▸ The task: Starting with the opening line of the material, restate every line word for word, and end on the line containing "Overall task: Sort".

━━━━━ Recorded information ━━━━━

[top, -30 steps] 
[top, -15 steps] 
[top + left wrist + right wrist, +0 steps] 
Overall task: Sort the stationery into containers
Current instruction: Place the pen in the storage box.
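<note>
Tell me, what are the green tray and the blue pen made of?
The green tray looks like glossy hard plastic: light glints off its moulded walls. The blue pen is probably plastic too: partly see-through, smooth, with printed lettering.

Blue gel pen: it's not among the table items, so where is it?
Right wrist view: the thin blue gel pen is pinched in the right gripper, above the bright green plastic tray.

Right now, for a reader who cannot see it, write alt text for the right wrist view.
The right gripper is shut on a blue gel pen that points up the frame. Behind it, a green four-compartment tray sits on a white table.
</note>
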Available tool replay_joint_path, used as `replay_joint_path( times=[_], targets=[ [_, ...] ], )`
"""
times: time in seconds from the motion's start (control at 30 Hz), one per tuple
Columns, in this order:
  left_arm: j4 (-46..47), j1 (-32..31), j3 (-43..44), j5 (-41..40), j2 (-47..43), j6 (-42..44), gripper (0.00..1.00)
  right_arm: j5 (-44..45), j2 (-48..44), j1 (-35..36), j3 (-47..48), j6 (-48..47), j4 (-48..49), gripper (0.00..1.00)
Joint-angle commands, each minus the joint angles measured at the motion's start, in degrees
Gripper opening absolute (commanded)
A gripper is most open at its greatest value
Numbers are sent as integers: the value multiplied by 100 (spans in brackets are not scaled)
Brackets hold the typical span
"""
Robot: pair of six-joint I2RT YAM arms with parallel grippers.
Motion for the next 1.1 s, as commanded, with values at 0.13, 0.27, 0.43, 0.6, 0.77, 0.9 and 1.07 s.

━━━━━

▸ Output for this exercise:
[top, -30 steps] 
[top, -15 steps] 
[top + left wrist + right wrist, +0 steps] 
Overall task: Sort the stationery into containers

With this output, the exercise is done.